Through all this hell and horror, love and joy, disintegration and hope, my life and body were torn and enriched. It is because of this experience that I now offer spiritual care in a hospital. I am grateful beyond measure for the opportunity to do this, to be part of people’s lives at such difficult and challenging times, to be part of their search for meaning and renewal and healing even in dying. And I get to see the wonders of medicine that make the broken whole and give time for more love and more time to inspire and achieve wonderful things. But I also see lives dragged out beyond what people know how to endure. And I see what happened to my mother and our family a hundred times a day and I am now part of the system that creates that.


I keep asking: What are we doing?! Has anyone really thought this through? For all the wonders I have outlined, for all the good intentions and wisdom and awareness of harm and futility amidst the medical professions, so often what I witness feels wrong – profoundly and disastrously wrong. Human lives are precious and so are all other lives. If we are saving human lives in a way that is so thoroughly disconnected from the wellbeing of other lives or of any real sense of connection to this earth then what are we really doing?

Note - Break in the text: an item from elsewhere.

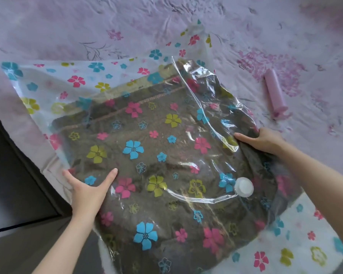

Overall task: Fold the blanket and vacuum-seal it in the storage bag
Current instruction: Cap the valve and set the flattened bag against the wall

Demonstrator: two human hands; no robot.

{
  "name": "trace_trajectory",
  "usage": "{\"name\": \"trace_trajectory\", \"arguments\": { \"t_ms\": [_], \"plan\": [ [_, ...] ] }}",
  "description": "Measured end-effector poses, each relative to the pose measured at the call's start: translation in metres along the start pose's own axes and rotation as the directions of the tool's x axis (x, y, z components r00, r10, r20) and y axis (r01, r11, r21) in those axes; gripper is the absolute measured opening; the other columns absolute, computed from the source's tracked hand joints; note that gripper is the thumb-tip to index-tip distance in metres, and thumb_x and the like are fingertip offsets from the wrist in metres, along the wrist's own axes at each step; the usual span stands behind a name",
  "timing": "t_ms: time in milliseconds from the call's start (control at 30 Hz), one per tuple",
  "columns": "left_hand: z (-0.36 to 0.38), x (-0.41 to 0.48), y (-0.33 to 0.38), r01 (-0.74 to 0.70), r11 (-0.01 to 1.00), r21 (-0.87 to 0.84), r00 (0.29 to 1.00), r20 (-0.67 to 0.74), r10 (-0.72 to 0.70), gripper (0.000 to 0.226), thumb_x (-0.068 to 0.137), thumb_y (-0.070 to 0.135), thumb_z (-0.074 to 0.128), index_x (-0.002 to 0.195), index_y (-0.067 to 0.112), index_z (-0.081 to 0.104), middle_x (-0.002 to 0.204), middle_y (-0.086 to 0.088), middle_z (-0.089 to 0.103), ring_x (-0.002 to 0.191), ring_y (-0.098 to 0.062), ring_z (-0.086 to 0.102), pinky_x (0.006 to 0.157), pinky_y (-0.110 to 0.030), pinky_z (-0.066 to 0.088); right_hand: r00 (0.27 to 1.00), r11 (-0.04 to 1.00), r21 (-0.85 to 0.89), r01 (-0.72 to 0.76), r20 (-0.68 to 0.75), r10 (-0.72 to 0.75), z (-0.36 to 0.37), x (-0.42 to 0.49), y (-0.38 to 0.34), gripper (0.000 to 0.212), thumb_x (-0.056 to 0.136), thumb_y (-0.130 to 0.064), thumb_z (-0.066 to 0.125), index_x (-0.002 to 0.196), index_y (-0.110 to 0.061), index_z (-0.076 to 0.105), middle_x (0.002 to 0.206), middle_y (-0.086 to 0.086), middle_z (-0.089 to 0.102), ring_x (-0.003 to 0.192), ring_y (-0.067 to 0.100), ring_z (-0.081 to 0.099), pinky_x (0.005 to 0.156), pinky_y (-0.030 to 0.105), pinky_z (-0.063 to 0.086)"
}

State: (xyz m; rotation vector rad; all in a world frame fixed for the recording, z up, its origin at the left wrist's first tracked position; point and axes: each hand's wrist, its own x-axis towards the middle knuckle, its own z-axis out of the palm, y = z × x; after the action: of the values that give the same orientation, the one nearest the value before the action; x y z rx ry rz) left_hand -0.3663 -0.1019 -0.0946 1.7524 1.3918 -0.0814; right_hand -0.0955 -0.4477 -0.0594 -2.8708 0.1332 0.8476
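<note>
I can read no words, brands or numbers; the clear flower-printed plastic storage bag (162, 135) seems to carry only flowers.

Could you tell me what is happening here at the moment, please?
A person is packing a folded brown blanket into a clear flower-printed storage bag on a bed with a pink sheet. The blanket is already inside. The left hand lies flat on the bag's near-left edge, and the right hand grips its right edge. The white valve cap faces up, and a pink hand pump lies untouched to the right.
</note>
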Motion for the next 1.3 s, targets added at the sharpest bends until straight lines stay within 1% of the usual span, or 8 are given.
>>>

Perhaps these questions reflect deeper queries: What is it to be human: to live and love and suffer and die? How can we reconnect with all living things, be part of the mosaic, remember we are kin to the fish and the rivers? What might medicine look like if we were trying to answer these questions?


As I do my rounds and don yet another pair of plastic gloves and disposable gown, as I see the trays of uneaten frozen food and the disinfectants and bleaches assail my nose and skin, as I watch the people excited about life to come or sitting silently waiting to die, I wonder – and something in me hurts.


When I took Mum’s ashes to the bush, I felt clean for the first time in months. I could smell the pure air coming from trees and earth and I didn’t want a shower because this is the dirt and bacteria that feels good and life-giving. As I stood on the red soil, my heart beat a lively pattern that was like the wattle stems dancing on the breeze. I longed for clean streams to drink from and a wallaby in an earth oven, like we had all those years ago.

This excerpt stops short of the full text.